Granted, there are some major locking concerns when it comes to using shared memory ( I’ll keep using bitmaps as an example ). Currently, the app_server doesn’t give a rats arse if the app has made changes to the bitmap, because it has its own local copy which is synced when the app-side bitmap is unlocked and dirty.
If you were to show a bitmap live, during its changes, you would likely see a great deal of artifacts while image processing is being performed. And, if you lock the bitmap from read access, the drawing will not be able to refresh that bitmap to the screen, causing flicker / delay.
Oh well.. before I run too much off topic…
Hope the ring info answers your questions.. or inspires you to do more research 🙂
–The loon
Virtualization technologies like VMWare that have to run on hardware that doesn’t have VT-x or Vanderpool or whatever they are calling it these days, they have to use ring 1 to load the guest OS, while the host still runs in ring 0 as normal and all usermode code, regardless of guest or host, runs in ring 3. This is a hack solution. With VT-x and friends, there’s a sort of ring -1 that the hypervisor/virtualization software can run in, and then all the guests, as well as the host, run as normal in rings 0, with usermode code in ring 3.
Ring 2 is not meant to be almost like ring 3. It’s basically another ring 0. Page-level protections apply to ring 2 in the same way that they apply to ring 1 and 0. In fact, it’s only ring 3 that’s truly different from the other rings.
I see, thanks for the clarification!
I guess I was hoping for a more useful configuration ;-)… or reading too many tech docs and confusing the intended audience
However, if ring 1 and 2 are basically identical, it seems fairly useless for 2 to exist at all. I’d expect more usage if the permissions in ring 2 were somewhat “user” – programmable, basically to set it up as a go-between, where certain instructions could be utilized to write data into specially flagged ring-3 memory, and instructions could provide read-only access to flagged ring-0/1 memory, w/ write access a possible grant-right as well.
Ring 2 would not be able to create or modify interrupts or communicate directly with hardware, however it should be able to hook onto an active interrupt to specify an ‘observer.’ In this way, a ring-2 application could be used for the emplacement of lesser-privileged networking, graphics, and sound subsystems, among others.
The kernel-mode driver would merely expose read, write, and control buffers for each device based on what should be accessible from/to ring-2, while otherwise providing a basic driver interface.

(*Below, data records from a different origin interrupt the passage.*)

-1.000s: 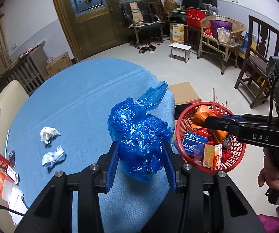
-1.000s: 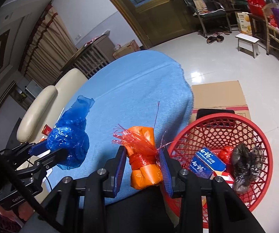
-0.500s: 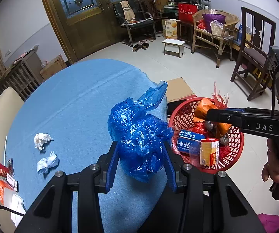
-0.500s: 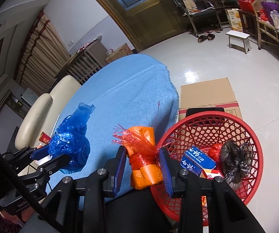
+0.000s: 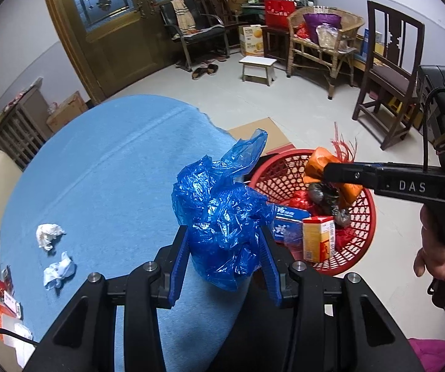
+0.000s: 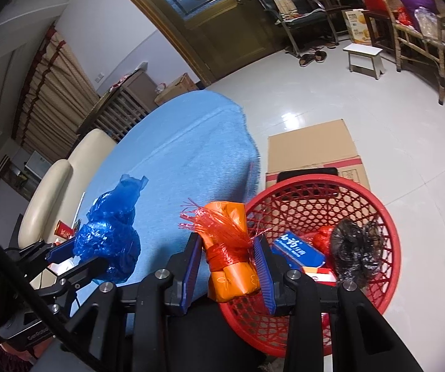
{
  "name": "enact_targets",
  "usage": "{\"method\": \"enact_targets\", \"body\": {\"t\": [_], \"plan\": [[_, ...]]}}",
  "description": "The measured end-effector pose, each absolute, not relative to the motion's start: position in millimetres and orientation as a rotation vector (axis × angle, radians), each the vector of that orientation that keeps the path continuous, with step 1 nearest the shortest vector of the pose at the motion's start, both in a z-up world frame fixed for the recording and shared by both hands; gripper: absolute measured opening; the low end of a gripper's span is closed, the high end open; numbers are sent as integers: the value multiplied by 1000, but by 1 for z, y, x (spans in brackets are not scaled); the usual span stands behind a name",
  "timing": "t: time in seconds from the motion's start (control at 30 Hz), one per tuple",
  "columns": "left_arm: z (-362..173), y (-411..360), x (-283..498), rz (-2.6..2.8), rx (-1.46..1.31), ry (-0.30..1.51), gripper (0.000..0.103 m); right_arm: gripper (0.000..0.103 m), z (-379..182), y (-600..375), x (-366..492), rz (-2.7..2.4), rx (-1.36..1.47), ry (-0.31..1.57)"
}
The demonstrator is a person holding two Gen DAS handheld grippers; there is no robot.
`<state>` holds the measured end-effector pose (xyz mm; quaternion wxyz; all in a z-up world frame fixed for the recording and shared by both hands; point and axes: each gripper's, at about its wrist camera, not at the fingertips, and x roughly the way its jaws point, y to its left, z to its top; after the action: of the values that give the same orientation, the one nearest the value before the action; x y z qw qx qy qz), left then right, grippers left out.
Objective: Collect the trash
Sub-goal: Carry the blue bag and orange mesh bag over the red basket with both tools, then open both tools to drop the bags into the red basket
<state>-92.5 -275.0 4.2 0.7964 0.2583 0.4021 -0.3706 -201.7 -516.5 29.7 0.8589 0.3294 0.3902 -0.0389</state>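
Left tool (image 5: 225, 266) clamped on crinkled blue plastic bag (image 5: 222, 217), right tool (image 6: 228, 266) on orange packet (image 6: 231, 266), red lattice basket (image 6: 386, 226).

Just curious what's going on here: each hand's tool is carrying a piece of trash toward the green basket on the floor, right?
Almost. The basket is red, not green, as the right wrist view shows. The rest holds: the left tool grips a crumpled blue plastic bag, and the right tool grips an orange packet.

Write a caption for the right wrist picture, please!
Right gripper squeezes an orange packet beside the red basket.
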Motion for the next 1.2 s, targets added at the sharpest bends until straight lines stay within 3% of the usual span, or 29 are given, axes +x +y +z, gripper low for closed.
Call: {"method": "enact_targets", "body": {"t": [0.8,1.2], "plan": [[-11,-321,-105,-921,613,895,45,37,22,-551,-227,-174,735,836],[-31,-331,-96,-1033,515,1014,48,39,15,-562,-231,-217,757,853]]}}
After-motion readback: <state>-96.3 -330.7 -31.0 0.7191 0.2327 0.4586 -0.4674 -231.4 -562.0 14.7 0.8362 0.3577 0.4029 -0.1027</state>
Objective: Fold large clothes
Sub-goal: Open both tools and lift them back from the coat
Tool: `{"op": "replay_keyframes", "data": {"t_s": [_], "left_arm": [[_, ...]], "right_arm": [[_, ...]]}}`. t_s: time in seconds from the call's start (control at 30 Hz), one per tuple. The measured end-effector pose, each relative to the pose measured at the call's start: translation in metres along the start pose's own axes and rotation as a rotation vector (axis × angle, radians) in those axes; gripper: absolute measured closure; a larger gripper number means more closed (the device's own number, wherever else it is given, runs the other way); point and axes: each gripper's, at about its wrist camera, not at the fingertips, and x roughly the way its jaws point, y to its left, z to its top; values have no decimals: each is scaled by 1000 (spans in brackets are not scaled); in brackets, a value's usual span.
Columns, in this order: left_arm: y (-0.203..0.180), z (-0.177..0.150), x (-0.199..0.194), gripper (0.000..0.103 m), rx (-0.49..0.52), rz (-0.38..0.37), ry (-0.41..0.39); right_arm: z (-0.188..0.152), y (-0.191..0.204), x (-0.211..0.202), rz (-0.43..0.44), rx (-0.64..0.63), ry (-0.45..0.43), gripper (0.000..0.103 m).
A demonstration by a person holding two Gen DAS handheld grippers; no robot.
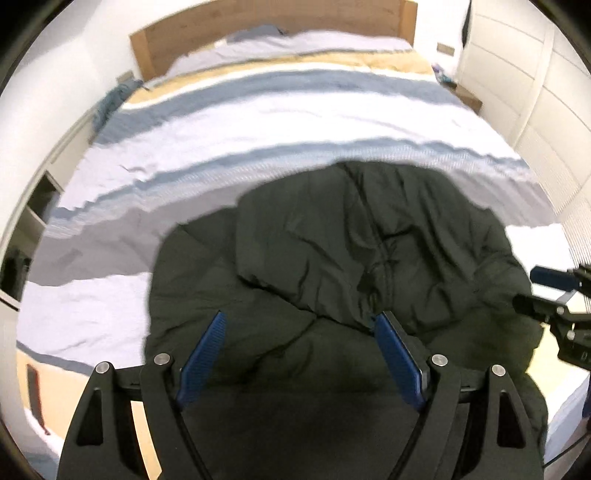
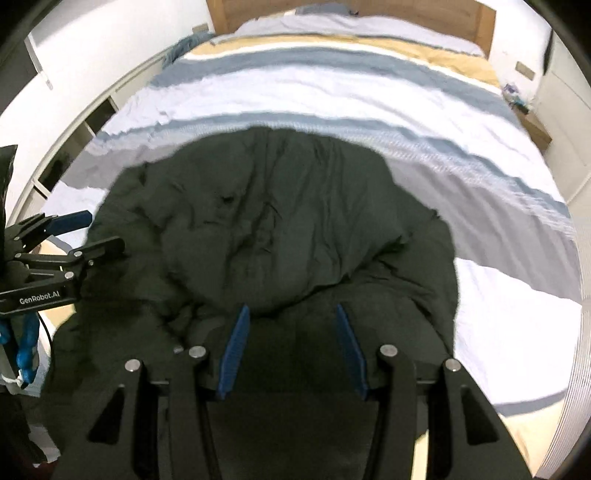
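Note:
A large dark green padded jacket lies bunched on the near end of the bed, partly folded over itself; it also fills the middle of the right wrist view. My left gripper is open, its blue pads above the jacket's near part with nothing between them. My right gripper is open above the jacket's near edge. The right gripper shows at the right edge of the left wrist view. The left gripper shows at the left edge of the right wrist view. Both look apart from the cloth.
The bed has a striped cover in white, grey-blue and tan, with a wooden headboard at the far end. White wardrobe doors stand on the right, open shelves on the left. A bedside table is at the far right.

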Motion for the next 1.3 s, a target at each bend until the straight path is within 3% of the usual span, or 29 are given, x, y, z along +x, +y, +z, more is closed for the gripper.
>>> {"op": "replay_keyframes", "data": {"t_s": [0.27,0.6,0.7,1.3], "left_arm": [[4,1,-59,17,-18,33,-71],[19,-18,-110,15,-39,32,-143],[28,-26,-117,10,-73,33,-141],[50,-51,-134,9,-139,45,-142]], "right_arm": [[-16,24,-55,-3,36,-43,54],[-34,38,-90,-41,7,-52,40],[-42,36,-97,-57,6,-53,39],[-118,-6,-115,-128,120,38,37]]}}
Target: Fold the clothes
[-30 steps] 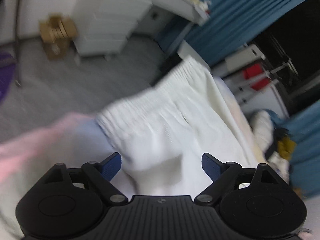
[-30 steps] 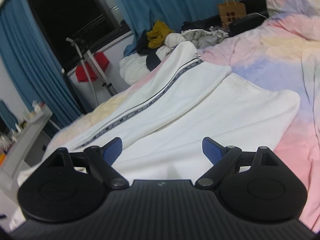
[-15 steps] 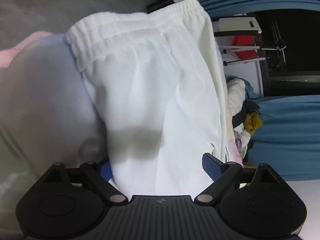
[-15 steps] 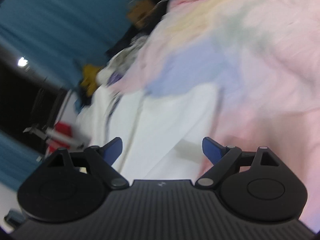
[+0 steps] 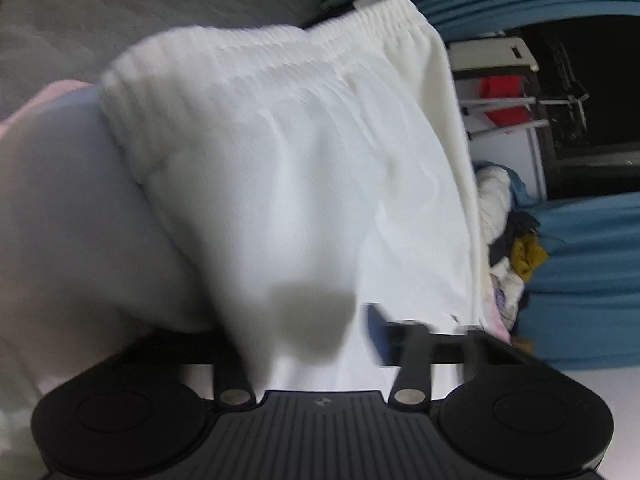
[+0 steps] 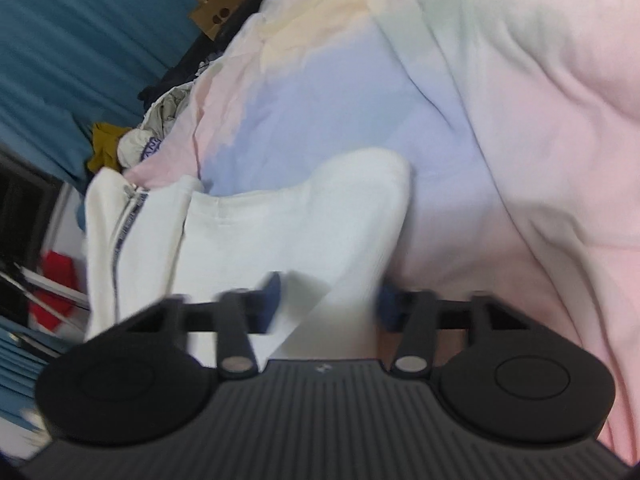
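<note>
White trousers (image 5: pixel 304 168) lie on a pastel bedspread (image 5: pixel 60 208), waistband at the top of the left wrist view. My left gripper (image 5: pixel 296 332) sits low over the cloth; its jaws are narrowing around a fold, and the left finger is hidden under fabric. In the right wrist view the trousers (image 6: pixel 280 224) show a leg end and a dark side stripe. My right gripper (image 6: pixel 328 304) has its jaws narrowed around the leg end, with cloth between the blue pads. Both frames are blurred.
The pastel bedspread (image 6: pixel 500 128) fills the right. A heap of clothes (image 5: pixel 512 248) and blue curtains (image 5: pixel 580 272) lie beyond the bed. A paper bag (image 6: pixel 214 18) stands at the far side. Grey floor (image 5: pixel 48 32) is past the waistband.
Both grippers have dropped onto the trousers and their jaws have closed in from wide open, the left near the waistband end, the right at the leg end.
</note>
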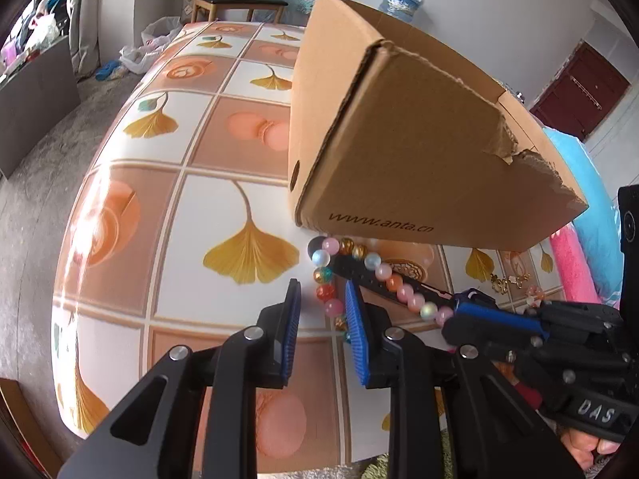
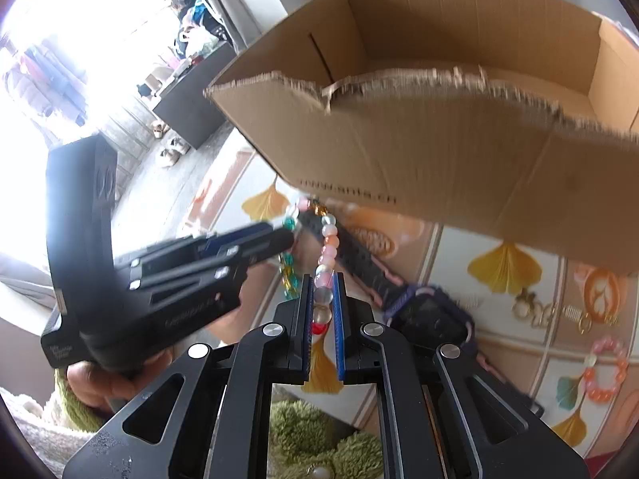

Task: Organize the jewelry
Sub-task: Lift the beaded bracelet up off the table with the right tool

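Glossy ginkgo-leaf tiled worktop (image 1: 239, 183), torn cardboard box (image 1: 419, 151) far right, wooden chair (image 1: 239, 2) beyond, left tongs (image 1: 323, 303) apart and empty, right tongs (image 2: 322, 291) clamped on beaded bracelet (image 2: 325, 263) near box.

The box (image 2: 439, 151) is motion-blurred in the right wrist view, its printed line unreadable there. It hides the counter (image 1: 223, 199) behind it. Part of the bracelet (image 1: 383, 271) disappears behind the left jaws. Small trinkets (image 2: 547, 313), perhaps earrings, are too smeared to identify.
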Motion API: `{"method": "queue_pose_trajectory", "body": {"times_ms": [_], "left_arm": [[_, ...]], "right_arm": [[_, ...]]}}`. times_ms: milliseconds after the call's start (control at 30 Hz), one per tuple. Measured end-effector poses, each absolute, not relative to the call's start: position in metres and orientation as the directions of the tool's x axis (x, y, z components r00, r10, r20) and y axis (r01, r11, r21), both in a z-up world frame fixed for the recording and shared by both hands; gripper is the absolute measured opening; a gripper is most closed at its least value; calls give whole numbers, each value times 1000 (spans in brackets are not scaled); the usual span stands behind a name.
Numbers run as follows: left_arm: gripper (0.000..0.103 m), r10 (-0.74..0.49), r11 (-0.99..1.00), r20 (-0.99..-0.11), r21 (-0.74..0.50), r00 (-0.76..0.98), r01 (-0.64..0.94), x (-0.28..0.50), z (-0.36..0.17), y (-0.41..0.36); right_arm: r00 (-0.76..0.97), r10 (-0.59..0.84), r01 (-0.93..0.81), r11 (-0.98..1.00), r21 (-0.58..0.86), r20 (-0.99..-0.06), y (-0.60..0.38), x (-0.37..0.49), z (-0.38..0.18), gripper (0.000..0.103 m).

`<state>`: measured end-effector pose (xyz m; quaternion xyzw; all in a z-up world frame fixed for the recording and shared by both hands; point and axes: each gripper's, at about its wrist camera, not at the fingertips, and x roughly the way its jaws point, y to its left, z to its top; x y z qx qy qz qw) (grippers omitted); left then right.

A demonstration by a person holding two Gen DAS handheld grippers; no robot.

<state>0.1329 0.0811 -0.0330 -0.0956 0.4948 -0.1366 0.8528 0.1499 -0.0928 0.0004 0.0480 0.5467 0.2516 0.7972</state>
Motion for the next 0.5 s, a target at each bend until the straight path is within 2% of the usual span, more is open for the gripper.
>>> {"method": "queue_pose_trajectory", "body": {"times_ms": [233,267,333,500], "left_arm": [[22,-229,971,-831,-156,507,183,140,-32,61],[21,-216,973,-830,-137,514,188,140,-33,59],[9,-173,979,-833,-86,526,187,138,-34,57],[9,-151,984,-838,-78,525,160,130,-33,67]], "right_arm": [[251,447,-337,872,355,-859,-103,144,1,7],[253,445,-339,872,352,-859,-104,143,2,7],[253,443,-343,872,349,-860,-107,142,3,7],[254,438,-345,874,342,-862,-104,145,0,8]]}}
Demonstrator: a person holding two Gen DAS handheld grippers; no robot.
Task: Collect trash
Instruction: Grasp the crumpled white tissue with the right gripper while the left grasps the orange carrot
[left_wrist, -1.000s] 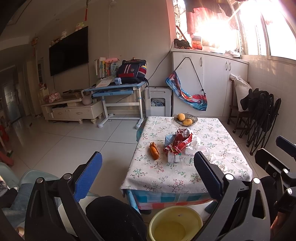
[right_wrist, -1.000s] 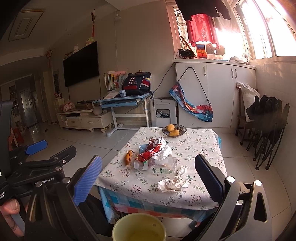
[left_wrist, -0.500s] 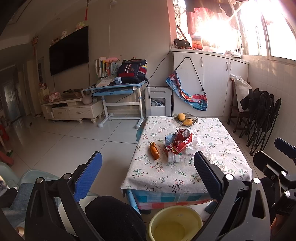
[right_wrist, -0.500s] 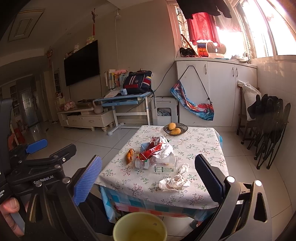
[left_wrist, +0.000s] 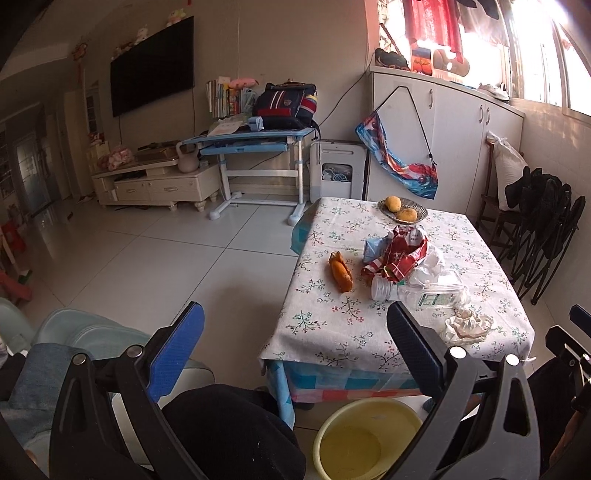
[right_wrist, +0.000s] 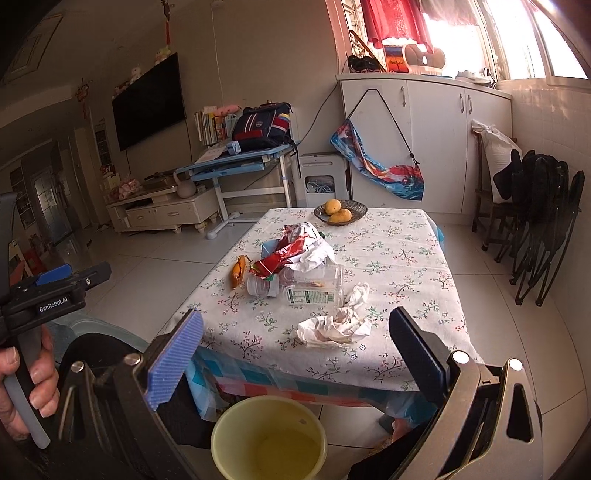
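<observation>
Blue-padded fingers frame both views, and we hold each tool level, short of the tabletop (right_wrist: 388, 254), aimed across it. Our left gripper (left_wrist: 295, 332) has its fingers spread wide with nothing between them; our right gripper (right_wrist: 295, 347) is likewise parted and empty. At the left edge of the right view, our left hand (right_wrist: 26, 384) wraps its handle. The trash sits mid-frame on the floral cloth: a crumpled tissue (right_wrist: 334, 326) nearest us, a clear plastic bottle (right_wrist: 299, 286) lying on its side behind it, a red wrapper (right_wrist: 291, 247) beyond, and an orange peel (left_wrist: 340, 271) to their left. Low in both frames a yellow basin (right_wrist: 267, 439) stands on the floor just below the tabletop's near edge.
</observation>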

The ring-2 service would register an observer on an interrupt, and the driver would be the first to handle the interrupt, after-words the ring 2 observer would be executed, which would look at what the driver did, and re-act ( i.e.: copy directly from the kernel’s buffer to a user-application’s data buffer – or merely providing a notification of a keyboard state switch ).
Naturally, I’m thinking nano/micro kernel here, ala BeOS. It would certainly allow Microsoft to slim Windows down for when they finally ditch forcefully integrated backwards-compatibility in favor of a virtualization service.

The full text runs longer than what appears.